また取りすぎた

 朝見たときは満潮で、湾全体が濁っていて、とても潜れる状況では無かった。なかなか魚が食べられないなぁと思いつつ・・・。
 見回りも終わり、港に届いていた4.5トンものエサを取りに行くときになったら、引き潮に変わって青い潮が流れ込み、良い条件だった。コレハイクシカナイ!早く、午前の仕事を切り上げたかったが、どれも省略できない仕事ばかりだった。

 パンを囓って、いざ・・・岩場の入水口は、意外に濁っている。泳ぐと、赤い水の中にクラゲのカーテンがぁ・・・体はライトスーツを着ているので大丈夫だが、マスク以外の部分はむき出しだ。シュノーケルにクラゲが引っかかり、上唇を刺されることも多いので、手で口をガードして泳ぐ。進んでも進んでも、透明にならない。沖堤防脇も、3mくらいは見えるのだが・・・。朝の濁り水が、水面直下に残ってしまったらしい。
 船の航路あたりは、十数メートル下の海底まで見えていたが、水面付近にはクラゲを含む濁り水があった。でも、テトラポットに近づくと、50cm大のギンガメアジが次々出てきて、俺を観察してくれた。だから、俺もよく狙って・・・刺身に傷が入らないよう、頭を・・・。2尾ゲット。メジナが、はじめに遠くから見ただけで、その後姿を現さない。テトラの奥にいるのを、外から狙って・・・。
 このまま帰れば良かったのだが、友人の船がやって来て、沖の瀬に潜りに行って不漁だったと言ったので、つい・・・。
 もう一つのポイントに移動し、乱舞するメジナを2尾捕ってしまった。43〜47cmのメジナと、55cmのギンガメアジの重みは、捕りすぎたことを俺に非難していた。
 濁りは更に増し、クラゲも増した。唇や首筋にからまる触手。温泉水が暖かく、気持ち悪い。やっと岸に着き、波の力を利用して上陸。魚が重い。
 魚を氷で一気に冷やし、内蔵を取る。

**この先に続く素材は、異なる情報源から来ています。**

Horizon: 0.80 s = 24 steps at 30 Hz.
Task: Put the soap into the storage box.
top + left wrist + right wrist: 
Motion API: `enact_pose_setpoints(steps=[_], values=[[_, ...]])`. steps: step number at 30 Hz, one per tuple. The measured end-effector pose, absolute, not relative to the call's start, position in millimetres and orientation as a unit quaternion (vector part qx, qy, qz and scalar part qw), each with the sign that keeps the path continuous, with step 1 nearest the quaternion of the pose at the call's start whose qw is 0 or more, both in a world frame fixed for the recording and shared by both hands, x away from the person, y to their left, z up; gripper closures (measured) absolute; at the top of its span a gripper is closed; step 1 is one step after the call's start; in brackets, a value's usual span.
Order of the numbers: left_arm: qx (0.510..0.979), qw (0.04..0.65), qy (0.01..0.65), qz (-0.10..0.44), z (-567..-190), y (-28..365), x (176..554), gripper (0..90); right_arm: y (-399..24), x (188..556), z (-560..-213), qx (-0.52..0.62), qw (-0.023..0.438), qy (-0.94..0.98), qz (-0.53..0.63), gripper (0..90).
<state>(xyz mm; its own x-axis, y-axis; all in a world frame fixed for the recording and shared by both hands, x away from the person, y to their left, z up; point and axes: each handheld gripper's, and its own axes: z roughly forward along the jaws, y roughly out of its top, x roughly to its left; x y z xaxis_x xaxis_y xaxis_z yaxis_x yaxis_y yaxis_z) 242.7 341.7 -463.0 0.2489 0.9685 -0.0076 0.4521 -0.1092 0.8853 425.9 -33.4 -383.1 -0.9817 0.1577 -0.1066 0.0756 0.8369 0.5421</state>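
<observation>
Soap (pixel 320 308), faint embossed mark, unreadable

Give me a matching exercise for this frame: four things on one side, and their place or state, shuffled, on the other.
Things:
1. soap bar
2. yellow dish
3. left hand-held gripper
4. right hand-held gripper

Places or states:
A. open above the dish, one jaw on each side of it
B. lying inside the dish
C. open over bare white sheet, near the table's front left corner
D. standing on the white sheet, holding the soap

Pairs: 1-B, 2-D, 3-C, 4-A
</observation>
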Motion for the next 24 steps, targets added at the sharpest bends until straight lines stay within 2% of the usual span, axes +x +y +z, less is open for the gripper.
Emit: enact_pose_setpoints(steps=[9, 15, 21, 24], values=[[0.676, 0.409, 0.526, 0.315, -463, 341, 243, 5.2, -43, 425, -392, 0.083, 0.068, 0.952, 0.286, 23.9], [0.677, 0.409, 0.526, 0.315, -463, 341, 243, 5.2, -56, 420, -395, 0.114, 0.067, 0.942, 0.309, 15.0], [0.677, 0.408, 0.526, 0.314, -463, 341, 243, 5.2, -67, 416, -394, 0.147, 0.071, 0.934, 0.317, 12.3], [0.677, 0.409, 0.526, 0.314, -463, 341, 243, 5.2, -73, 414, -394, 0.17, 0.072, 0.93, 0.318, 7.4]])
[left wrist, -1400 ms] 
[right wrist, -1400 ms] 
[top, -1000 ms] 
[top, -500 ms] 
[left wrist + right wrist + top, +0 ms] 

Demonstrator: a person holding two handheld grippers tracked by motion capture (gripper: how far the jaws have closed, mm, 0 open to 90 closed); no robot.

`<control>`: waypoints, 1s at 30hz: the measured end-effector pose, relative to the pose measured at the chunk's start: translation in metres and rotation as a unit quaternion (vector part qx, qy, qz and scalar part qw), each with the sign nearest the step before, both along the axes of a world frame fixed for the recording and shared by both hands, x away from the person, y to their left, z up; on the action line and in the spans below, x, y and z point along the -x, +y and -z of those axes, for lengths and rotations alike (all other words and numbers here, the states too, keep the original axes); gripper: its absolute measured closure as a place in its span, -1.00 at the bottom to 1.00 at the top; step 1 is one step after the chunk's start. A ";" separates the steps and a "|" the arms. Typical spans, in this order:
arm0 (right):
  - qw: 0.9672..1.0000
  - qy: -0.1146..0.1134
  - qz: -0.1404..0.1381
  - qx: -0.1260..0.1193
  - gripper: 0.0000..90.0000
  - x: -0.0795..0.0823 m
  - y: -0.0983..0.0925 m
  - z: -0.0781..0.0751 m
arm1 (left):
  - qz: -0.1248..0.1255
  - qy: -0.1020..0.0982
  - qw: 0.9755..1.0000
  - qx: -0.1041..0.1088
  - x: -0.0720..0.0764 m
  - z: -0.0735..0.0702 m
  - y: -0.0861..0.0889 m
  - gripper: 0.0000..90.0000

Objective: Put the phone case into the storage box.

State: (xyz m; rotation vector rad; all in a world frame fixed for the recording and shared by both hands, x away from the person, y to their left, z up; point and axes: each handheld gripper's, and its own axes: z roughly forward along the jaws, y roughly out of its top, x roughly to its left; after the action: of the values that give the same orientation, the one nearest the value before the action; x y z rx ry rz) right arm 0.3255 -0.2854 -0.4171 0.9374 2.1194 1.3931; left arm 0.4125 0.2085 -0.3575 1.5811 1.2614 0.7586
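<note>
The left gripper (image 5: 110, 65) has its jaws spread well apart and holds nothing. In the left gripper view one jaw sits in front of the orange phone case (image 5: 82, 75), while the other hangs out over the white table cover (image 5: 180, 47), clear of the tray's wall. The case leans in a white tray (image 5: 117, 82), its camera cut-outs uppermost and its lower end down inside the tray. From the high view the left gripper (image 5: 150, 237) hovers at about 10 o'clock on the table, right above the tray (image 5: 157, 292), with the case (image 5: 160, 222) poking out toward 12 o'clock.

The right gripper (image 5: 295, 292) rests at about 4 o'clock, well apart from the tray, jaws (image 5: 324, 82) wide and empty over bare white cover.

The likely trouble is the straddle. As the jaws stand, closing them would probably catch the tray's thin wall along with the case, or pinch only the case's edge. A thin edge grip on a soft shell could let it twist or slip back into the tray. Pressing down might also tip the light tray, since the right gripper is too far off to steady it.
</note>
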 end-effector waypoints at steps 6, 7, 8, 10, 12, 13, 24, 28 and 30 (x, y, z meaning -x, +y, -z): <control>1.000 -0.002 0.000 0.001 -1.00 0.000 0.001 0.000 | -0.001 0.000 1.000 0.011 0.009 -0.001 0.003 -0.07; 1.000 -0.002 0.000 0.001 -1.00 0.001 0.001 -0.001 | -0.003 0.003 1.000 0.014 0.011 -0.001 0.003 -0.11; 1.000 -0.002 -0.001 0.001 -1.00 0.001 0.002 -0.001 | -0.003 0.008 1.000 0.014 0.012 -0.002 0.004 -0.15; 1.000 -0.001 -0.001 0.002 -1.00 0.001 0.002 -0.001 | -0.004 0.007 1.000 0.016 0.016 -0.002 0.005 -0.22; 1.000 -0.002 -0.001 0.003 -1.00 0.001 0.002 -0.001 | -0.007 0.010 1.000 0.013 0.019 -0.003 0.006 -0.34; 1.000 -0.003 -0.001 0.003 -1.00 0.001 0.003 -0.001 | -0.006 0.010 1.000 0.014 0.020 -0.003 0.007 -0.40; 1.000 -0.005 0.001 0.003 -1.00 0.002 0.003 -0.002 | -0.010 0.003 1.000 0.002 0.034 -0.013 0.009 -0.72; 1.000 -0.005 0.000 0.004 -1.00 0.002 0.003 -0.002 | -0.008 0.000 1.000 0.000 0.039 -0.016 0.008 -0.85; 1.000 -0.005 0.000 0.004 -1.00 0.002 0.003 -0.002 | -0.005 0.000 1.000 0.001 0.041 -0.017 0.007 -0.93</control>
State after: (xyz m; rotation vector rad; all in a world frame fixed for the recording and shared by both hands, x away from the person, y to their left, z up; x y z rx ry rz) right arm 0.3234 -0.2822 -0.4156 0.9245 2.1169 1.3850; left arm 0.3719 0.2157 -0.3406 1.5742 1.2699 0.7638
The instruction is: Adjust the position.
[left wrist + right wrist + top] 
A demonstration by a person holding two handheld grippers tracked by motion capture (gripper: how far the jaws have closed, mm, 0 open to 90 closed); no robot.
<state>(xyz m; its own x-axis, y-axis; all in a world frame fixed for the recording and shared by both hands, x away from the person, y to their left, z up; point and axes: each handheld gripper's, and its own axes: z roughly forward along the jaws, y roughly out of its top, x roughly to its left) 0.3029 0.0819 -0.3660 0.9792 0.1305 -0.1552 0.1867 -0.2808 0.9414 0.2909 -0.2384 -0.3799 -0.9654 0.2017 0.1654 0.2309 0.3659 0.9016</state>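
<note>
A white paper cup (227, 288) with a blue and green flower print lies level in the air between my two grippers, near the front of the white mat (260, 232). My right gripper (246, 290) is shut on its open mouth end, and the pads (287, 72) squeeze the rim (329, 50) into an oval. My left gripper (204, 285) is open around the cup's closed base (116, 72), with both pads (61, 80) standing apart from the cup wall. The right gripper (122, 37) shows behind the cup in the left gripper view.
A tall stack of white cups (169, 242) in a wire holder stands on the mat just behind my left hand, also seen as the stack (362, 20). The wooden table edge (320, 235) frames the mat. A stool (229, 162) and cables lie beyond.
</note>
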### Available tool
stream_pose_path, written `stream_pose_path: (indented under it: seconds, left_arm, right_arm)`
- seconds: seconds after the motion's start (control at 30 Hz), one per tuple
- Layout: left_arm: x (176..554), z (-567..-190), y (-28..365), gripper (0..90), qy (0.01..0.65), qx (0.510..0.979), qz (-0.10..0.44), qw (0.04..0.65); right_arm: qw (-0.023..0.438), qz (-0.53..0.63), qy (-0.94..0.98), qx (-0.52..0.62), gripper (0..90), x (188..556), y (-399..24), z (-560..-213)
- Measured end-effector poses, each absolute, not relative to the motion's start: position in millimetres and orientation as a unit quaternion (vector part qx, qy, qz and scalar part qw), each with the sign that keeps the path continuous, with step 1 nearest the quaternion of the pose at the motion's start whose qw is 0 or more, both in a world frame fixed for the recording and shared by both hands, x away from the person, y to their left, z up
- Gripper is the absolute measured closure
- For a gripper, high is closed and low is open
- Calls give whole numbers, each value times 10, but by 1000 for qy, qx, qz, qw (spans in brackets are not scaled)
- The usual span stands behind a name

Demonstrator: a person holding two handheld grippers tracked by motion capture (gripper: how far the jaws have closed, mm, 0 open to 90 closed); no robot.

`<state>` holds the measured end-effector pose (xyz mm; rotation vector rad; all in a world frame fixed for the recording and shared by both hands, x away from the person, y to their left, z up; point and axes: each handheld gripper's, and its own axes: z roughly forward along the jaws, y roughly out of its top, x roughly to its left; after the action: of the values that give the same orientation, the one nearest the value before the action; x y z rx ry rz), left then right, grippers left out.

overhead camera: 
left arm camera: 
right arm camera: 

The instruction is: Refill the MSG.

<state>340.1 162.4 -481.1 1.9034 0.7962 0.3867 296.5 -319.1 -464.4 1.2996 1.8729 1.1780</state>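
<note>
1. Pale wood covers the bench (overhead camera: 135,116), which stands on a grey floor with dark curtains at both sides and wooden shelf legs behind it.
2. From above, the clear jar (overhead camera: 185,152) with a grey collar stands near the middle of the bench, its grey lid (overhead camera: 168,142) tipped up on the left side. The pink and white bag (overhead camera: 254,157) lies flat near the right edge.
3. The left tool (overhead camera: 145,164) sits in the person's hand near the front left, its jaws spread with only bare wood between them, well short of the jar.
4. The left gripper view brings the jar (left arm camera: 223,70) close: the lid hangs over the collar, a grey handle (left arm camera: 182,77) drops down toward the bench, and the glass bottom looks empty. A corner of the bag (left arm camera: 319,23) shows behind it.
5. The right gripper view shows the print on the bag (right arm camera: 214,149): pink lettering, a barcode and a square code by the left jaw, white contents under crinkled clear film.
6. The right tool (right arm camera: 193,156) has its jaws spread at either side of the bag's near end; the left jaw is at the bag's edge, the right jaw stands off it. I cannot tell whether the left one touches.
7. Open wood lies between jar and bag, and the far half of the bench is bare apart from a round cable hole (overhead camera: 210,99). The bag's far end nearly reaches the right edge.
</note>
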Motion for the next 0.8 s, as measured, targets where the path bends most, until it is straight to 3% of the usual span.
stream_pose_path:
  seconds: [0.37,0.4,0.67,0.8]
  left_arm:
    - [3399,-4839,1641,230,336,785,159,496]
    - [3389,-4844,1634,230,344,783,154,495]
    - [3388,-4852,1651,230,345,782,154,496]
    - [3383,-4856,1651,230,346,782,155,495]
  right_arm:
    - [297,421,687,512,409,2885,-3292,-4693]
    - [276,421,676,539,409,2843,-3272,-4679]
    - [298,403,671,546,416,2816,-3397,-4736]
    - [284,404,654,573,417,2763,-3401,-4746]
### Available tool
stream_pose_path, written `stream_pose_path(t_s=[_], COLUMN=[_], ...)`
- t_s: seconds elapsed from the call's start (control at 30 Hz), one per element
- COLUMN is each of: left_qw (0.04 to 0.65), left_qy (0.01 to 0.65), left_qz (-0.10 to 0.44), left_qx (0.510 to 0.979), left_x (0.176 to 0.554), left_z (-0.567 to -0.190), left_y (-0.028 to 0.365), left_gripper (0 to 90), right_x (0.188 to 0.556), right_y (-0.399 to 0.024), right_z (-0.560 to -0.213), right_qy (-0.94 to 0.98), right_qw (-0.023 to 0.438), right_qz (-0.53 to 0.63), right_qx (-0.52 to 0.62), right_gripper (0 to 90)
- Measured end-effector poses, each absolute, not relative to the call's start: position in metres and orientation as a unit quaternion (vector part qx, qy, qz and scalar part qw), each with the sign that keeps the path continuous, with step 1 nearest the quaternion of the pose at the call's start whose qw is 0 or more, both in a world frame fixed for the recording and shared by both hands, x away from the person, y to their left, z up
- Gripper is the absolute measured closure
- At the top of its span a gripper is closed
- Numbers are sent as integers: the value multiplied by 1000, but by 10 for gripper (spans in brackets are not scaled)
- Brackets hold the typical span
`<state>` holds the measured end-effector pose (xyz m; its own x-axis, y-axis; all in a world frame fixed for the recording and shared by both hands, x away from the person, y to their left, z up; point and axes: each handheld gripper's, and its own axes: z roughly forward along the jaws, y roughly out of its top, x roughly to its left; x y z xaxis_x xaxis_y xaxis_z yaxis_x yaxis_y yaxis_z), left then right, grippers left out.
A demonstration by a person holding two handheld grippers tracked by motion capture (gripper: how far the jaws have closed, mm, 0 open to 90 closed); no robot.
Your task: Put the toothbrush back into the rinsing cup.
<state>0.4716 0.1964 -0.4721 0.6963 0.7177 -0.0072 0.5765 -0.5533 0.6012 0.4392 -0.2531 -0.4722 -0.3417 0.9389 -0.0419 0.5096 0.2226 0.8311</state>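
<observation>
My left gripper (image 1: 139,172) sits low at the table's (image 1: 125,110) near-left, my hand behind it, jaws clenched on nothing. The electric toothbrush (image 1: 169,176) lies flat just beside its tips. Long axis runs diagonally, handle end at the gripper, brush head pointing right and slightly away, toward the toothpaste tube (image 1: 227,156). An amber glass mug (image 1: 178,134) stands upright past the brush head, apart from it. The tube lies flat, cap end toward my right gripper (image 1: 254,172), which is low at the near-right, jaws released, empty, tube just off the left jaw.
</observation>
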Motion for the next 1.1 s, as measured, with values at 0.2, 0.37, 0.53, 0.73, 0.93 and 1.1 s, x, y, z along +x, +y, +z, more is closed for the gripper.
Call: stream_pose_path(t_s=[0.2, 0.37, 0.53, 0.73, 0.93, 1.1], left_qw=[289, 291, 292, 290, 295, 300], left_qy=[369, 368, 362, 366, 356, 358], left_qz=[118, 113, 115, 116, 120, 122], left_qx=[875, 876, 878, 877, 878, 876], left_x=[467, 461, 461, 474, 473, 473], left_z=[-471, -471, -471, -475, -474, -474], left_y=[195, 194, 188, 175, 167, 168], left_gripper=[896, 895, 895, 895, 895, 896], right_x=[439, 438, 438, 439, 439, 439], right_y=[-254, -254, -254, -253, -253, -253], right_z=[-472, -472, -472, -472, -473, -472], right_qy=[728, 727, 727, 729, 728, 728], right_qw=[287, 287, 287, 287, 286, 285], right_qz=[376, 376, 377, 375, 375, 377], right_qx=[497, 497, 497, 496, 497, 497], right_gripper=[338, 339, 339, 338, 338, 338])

ギンガメアジは、頭も落とした。ご近所さんに貰ってもらい、仕事に行く。

 仕事が上がったら、汗だくの体で、料理である。飯を炊き、扇風機の風を浴びてから、魚をさばく。メジナは、まだ死後硬直さえしていなかった。5枚下ろしの作にして、ラップして真空氷温室に入れる。
 今日のおかずに、二作刺身にした。新しすぎるので、通常の半分の厚さに切った。
 メジナは、新しすぎて、歯ごたえコリコリ、味は淡泊すぎた。まだタンパク質が分解しておらず、旨味が足りない。ギンガメアジは、堅いのだが、それなりに旨味があった。